Außerdem störten uns die verhältnismäßig häufigen Ladepausen innerhalb einer Mission, sobald man von einem Abschnitt bzw. Gebäude in den nächsten wechselte. Diese gefühlten 20 Sekunden des Stillstands bremsten doch den Spielfluss immer wieder merklich.

System: PlayStation 3
Vertrieb: Bethesda Softworks
Entwickler: Arkane Studios
Releasedatum: erhältlich
USK: ab 18
Offizielle Homepage: http://www.dishonored.com/

9.0

Wertung und Fazit

Test: Dishonored: Die Maske des Zorns – Mehr als nur ein Rohdiamant?

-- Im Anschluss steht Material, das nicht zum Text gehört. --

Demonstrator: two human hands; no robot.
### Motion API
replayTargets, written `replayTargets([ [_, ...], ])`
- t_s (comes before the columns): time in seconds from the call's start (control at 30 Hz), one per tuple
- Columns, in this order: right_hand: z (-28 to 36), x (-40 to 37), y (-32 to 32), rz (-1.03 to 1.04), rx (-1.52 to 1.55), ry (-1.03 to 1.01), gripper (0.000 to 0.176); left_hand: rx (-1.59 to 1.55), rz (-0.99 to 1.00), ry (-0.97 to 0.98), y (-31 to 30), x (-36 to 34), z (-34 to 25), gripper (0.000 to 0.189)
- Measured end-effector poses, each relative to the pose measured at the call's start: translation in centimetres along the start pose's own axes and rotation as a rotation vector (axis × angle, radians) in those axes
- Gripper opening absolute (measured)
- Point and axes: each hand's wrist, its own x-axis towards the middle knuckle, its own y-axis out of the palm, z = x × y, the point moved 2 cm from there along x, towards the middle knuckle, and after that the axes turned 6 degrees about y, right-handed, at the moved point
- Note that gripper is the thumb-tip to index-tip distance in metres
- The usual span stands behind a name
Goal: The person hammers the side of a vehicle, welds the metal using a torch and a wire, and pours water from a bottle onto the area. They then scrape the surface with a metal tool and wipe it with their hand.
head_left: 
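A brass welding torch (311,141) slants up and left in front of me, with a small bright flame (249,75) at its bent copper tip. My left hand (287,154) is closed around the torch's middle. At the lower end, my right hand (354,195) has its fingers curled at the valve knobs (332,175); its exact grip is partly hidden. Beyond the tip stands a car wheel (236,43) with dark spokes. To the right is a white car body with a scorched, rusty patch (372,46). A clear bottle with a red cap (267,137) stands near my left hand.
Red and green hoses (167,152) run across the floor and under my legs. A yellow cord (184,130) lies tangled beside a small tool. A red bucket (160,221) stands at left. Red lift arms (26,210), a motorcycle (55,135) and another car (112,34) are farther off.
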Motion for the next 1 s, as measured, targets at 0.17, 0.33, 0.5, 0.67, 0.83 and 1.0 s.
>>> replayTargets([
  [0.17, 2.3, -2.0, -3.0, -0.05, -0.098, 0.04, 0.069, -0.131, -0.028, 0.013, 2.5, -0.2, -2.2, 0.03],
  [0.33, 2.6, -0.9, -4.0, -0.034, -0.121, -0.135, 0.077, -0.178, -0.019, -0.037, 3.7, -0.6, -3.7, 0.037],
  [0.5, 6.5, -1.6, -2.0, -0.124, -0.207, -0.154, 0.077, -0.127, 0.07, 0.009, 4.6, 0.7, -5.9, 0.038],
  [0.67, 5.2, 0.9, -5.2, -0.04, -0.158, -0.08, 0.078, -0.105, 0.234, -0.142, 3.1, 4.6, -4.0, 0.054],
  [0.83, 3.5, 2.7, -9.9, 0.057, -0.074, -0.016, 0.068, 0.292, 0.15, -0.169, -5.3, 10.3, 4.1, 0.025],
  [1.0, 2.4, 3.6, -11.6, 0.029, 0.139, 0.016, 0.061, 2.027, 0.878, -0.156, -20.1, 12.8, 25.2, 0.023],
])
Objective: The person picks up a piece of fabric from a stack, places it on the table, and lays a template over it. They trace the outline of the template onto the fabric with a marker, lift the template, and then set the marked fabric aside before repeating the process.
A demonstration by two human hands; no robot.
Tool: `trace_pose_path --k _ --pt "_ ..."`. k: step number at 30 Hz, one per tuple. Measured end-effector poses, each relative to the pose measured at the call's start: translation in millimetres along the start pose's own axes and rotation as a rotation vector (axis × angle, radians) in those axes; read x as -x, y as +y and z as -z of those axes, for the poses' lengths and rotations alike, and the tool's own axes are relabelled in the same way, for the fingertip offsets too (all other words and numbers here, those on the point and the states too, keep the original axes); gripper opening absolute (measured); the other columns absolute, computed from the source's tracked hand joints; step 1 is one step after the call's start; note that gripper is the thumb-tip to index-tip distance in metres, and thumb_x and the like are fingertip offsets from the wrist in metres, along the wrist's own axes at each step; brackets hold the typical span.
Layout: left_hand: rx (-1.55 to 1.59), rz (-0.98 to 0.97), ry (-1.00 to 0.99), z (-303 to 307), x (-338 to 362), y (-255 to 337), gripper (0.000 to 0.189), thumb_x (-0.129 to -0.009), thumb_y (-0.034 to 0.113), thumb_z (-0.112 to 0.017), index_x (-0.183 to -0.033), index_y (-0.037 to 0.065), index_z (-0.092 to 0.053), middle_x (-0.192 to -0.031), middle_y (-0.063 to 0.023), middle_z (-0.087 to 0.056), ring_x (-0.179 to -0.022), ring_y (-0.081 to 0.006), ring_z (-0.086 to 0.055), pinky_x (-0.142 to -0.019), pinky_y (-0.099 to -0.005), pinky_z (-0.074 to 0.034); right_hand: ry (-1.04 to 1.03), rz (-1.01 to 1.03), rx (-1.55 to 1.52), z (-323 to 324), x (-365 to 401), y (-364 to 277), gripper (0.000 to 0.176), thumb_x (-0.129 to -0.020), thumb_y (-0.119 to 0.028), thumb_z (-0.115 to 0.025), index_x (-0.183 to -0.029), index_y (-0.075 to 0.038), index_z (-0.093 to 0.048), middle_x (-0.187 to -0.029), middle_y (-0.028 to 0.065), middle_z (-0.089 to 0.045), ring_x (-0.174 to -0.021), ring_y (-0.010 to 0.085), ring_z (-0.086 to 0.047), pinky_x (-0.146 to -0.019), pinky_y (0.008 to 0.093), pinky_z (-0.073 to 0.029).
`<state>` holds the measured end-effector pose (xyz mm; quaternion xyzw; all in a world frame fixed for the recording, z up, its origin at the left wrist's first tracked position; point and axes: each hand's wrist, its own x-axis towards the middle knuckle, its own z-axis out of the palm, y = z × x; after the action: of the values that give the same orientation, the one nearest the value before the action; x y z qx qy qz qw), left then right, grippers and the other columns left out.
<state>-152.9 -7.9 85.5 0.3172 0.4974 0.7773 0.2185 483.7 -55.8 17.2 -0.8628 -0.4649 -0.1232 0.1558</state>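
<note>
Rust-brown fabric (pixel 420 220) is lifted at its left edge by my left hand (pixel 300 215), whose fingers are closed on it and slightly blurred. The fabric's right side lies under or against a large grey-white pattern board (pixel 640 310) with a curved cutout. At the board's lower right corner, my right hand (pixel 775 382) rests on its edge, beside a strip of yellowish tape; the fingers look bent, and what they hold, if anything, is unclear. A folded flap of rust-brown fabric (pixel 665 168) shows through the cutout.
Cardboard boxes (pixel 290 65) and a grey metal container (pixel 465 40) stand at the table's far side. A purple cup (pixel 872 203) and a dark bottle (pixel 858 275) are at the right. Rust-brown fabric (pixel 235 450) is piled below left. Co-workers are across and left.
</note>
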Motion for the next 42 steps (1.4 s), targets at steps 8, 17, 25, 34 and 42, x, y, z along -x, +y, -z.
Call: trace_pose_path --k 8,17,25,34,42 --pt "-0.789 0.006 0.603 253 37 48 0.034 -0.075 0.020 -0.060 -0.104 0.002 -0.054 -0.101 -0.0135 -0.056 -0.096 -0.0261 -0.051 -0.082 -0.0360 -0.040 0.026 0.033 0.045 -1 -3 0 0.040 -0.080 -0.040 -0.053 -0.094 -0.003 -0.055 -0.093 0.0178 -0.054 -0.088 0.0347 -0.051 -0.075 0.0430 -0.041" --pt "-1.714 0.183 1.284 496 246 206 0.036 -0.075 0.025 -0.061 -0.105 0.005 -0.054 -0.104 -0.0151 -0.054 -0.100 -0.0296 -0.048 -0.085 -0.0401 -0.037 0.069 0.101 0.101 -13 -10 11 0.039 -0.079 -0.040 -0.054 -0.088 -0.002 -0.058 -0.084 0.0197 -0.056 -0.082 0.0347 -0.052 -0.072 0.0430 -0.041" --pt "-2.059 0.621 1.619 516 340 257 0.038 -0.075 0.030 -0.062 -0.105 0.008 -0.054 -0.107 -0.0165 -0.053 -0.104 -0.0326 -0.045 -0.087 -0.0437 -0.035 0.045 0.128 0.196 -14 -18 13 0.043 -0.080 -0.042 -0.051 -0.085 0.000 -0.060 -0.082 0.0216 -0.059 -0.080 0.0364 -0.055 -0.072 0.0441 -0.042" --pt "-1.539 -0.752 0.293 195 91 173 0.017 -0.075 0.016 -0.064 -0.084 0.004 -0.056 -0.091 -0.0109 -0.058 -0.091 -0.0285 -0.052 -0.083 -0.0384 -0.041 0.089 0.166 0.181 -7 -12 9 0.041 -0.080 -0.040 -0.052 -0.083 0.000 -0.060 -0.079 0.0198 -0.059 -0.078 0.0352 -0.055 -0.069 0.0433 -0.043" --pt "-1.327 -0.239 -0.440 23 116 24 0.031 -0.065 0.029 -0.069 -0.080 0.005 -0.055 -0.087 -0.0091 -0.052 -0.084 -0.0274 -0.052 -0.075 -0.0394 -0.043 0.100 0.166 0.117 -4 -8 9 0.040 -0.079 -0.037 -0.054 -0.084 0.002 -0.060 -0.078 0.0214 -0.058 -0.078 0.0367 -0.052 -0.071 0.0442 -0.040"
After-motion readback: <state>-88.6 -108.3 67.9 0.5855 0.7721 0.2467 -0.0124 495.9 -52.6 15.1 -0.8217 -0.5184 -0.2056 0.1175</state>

„Dishonored“ beweist, dass Videospiele Kunst sind … oder zumindest sein können. Es ist herrlich anzuschauen, wie viel Liebe, Herzblut und Detailtreue die Entwickler der Arkane Studios in das Projekt gesteckt haben. Allein die Spielwelt und ihre verschrobenen Charaktere bringen uns ins Schwärmen. Das intelligente Spieldesign und die klugen Lösungsmöglichkeiten sorgen für Euphorie. Endlich mal ein Actionspiel bei dem wir nicht stumpf alles niedermähen müssen, um ans Ziel zu kommen. Bei dem das Schwert nicht mächtiger ist als die Feder. Sicher hat „Dishonored“ auch seine Schwächen. Die liegen etwa bei der müden Gegner-KI und den schlecht ausbalancierten Kräften des Helden. Diese Probleme aber haben bei unseren Spaß beim Spielen nur leicht beeinflusst. Stattdessen dominierte im Test die Freude über Spielintelligenz und Witz. „Dishonored“ ist eines der außergewöhnlichsten und besten Spiele des Jahres.